Vi também que o senhor reclamou que não sabe o que fazer quando critica uma mulher cientista e ela chora. Sim, consigo ver como isso pode deixar o senhor desconfortável, pois quando o senhor era criança, os homens eram punidos se chorassem. Os adultos daquela época acreditavam que chorar era tão irracional quanto as mulheres podiam ser, dadas que são a essa forma de expressão. Em princípio, concordo com o senhor que as mulheres e os homens são realmente diferentes. Veja o caso do Viagra, por exemplo. Esse medicamento, liberado em 1998, ajudou milhões de homens a melhorar suas vidas sexuais, e o mecanismo de ação é simples: age aumentando o fluxo sanguíneo no órgão genital masculino, mantendo a ereção. Nesta semana, 17 anos mais tarde, foi liberada uma droga pra ajudar mulheres a recuperarem suas vidas sexuais. Embora seja chamada de Viagra feminino, a flibanserina não é um equivalente farmacológico do viagra. A droga não age na genitália feminina, e sim aumentando a produção de hormônios que estimulam áreas do cérebro que regulam - leia-se aumentam - o desejo sexual. Quando comparamos a ação das duas drogas, podemos hipotetizar que as mulheres - inesperadamente? - sejam bem mais cerebrais, ou racionais, que os homens ao menos em alguns aspectos, o que o senhor acha? Mesmo que chorem de vez em quando? Pena que esse medicamento precise ser tomado mais regularmente que o Viagra - isso aumenta a chance de ter efeitos colaterais. Bom, a história mostra que todos os medicamentos candidatos a melhorar a vida das mulheres - veja o anticoncepcional - demoram para ser aperfeiçoados. Ideia: e se as mulheres fossem as cientistas trabalhando nisso, quem sabe seria mais rápido? Mas tanta gente, como o senhor, diz que elas atrapalham no laboratório...

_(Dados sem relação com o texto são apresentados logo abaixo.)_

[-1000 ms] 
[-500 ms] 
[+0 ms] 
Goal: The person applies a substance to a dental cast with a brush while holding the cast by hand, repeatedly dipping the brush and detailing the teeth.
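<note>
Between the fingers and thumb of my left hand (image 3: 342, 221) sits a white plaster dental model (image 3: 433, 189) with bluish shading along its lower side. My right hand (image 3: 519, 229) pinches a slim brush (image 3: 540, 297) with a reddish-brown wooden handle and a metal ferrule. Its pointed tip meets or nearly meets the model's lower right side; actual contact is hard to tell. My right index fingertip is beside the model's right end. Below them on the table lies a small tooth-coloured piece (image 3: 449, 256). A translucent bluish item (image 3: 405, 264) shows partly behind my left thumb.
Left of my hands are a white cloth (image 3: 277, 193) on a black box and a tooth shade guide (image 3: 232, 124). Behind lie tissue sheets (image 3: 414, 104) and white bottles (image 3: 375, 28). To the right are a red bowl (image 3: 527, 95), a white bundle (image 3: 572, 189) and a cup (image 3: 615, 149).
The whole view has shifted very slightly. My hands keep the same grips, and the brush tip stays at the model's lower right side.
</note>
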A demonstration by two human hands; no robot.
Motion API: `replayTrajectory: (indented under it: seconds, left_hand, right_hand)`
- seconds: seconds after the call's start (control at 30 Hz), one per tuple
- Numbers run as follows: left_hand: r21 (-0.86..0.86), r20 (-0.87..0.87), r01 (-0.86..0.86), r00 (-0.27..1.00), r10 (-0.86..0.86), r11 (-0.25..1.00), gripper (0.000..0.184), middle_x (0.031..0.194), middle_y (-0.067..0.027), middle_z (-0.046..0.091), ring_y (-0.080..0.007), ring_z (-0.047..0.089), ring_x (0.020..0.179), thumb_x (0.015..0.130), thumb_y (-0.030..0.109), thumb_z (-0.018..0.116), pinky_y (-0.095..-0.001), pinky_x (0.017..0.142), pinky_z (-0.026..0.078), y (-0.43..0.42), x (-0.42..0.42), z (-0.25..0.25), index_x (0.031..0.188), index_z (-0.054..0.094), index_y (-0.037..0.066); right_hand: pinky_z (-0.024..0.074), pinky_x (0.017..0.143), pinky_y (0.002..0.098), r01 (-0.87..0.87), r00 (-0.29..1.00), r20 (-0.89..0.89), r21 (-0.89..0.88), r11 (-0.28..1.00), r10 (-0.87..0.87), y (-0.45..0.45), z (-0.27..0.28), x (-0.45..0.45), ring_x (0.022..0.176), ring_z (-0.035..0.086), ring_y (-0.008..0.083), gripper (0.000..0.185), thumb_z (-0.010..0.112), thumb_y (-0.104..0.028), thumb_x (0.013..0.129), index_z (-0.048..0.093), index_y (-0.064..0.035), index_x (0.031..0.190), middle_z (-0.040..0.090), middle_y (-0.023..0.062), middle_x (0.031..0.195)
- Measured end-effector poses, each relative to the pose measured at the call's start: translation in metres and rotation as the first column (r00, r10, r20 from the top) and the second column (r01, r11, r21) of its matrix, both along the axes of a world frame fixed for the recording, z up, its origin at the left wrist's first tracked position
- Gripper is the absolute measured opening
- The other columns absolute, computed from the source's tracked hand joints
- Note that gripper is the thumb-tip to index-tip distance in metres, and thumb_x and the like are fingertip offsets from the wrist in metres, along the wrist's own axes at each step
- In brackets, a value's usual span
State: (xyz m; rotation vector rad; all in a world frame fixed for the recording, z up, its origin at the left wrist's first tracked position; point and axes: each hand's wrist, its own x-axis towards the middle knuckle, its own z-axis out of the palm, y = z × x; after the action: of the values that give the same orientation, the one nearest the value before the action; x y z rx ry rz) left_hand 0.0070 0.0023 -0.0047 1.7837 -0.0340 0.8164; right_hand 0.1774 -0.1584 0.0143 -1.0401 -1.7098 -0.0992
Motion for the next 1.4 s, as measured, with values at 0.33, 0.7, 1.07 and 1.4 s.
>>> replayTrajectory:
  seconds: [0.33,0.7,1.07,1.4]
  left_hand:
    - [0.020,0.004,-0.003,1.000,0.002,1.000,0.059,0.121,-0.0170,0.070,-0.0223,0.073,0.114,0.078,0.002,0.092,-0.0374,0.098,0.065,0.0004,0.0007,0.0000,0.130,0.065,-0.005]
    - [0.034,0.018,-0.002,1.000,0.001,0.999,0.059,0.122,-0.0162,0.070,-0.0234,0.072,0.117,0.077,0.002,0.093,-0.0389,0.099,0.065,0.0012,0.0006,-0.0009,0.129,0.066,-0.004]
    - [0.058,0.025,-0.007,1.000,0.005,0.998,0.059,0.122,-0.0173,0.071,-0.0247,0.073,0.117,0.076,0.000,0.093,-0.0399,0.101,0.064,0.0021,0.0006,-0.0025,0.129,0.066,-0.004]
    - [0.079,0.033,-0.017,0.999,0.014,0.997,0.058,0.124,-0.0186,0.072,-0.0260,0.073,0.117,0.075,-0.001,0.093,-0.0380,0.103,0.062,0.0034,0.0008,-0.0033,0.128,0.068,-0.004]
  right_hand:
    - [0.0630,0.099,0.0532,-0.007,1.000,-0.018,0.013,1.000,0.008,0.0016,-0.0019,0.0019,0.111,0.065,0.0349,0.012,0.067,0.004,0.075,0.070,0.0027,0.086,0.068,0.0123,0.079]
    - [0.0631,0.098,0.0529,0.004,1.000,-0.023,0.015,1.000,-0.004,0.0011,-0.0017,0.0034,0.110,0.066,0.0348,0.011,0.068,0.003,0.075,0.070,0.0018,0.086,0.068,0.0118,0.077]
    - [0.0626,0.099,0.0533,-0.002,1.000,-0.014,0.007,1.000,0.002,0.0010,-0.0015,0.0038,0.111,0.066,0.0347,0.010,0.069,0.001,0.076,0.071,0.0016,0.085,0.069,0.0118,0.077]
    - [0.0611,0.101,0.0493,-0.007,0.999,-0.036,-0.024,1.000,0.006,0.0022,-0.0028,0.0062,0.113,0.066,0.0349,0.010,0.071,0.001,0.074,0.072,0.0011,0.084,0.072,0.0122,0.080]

Enfim, professor Hunt. Sinto que o senhor foi honesto, expressando sua frustração. Mas lhe asseguro que existe vida em um laboratório compartilhado, e que muitos casais, gays e hetero, fizeram grandes descobertas juntos. Alguns tiveram de aprender a trabalhar com gente que chora. Alguns tiveram de aprender a trabalhar com gente que olha para o decote da blusa alheia. Mas a paixão, na ciência, ao invés de distração, é combustível inextinguível para a caça aos novos conhecimentos que, tenho certeza, o senhor conhece bem.